I want to know more about the people and families who ordered from this catalog Do some of those items still exist, owned by descendants? Did those who ordered violins and organs get exactly what they ordered? Did those who smoked the pipes listed here find great quality as advertised? Who were they?

This is only a sampling, of course. These reproductions only cover collectibles, or, rather, what are considered collectibles today. There were a host of other categories that Sears, Roebuck & Co. pushed. How did this catalog manage to do so much by sheer force of those behind it? What kept them going besides good old American commerce?

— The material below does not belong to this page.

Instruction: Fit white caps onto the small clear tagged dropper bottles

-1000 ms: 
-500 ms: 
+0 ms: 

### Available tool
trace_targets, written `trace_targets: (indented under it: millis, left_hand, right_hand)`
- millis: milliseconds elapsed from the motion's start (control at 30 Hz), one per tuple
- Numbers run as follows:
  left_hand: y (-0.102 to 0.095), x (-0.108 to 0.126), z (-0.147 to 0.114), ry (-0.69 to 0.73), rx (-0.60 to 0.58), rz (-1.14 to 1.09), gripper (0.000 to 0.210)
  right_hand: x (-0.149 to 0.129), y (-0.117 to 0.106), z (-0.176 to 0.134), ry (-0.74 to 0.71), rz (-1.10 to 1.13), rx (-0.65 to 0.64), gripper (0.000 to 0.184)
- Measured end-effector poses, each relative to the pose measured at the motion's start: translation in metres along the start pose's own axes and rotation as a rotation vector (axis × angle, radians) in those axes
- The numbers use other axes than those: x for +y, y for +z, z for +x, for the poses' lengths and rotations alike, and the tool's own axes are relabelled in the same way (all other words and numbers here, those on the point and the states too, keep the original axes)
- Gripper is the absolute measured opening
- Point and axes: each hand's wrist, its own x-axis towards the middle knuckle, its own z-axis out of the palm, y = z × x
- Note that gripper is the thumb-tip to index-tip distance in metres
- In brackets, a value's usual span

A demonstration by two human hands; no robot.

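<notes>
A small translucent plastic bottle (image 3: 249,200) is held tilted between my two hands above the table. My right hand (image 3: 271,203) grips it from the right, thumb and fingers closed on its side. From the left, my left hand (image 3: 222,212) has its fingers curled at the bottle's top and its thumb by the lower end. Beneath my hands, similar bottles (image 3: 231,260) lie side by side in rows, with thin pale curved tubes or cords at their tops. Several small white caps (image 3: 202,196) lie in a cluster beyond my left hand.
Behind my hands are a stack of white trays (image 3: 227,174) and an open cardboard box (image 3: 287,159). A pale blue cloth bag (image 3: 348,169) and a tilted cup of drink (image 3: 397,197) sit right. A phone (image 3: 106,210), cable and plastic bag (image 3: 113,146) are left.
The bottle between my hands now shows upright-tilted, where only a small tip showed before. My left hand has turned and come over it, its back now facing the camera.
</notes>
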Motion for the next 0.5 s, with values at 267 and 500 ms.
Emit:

This line of thinking happens with a lot of things. I walk through the aisles of the Walmart Supercenter in this valley and I wonder who created the blueprint of the store, what architect is profiting so well from such ventures, what project they're working on now. I look at the lighting fixtures high up on the ceiling and I wonder who installed those, and what stores they had done in the past, and if they only work locally or travel around the country. It's the only way to make a Walmart seem interesting. I don't feel the presence of those who worked on this Walmart or the Target in Golden Valley or anybody who worked on the casinos that line the Las Vegas Strip. But I do think about them, about who they are, and I wonder where they are now.

I remember one late night at Fiesta Henderson in which I was walking around the casino floor and saw yellow tape surrounding four video slot machines clustered together. There were a few guys there who had put down a smelly tar-like substance, I guess to repair a few small holes in the floor or whatever it was that brought them there. They were sitting around, one guy texting, two talking, probably waiting for the substance to harden. They're the people I always want to know more about. Unless there's major repairs going on somewhere, you don't see people like them often. And you don't really think about them because you've got errands to do. In my mind, I can't help being surrounded by them. I want to know their part in my world, just like I want to know more about those who put together the Sears, Roebuck & Co. catalogs, and did what should be considered heroic work, because that looks like it was a lot to do, like gathering the universe in pieces and trying to put it together in some way that makes sense.

This book is going into my permanent collection, even without me having read it all. I know I'll be referencing it for years to come. The 1897 Sears, Roebuck & Co. catalog is also available from the same publisher, so I think I'll be buying that one soon. I can't wait to wander fully through this history and learn about what people wanted in their homes and their lives.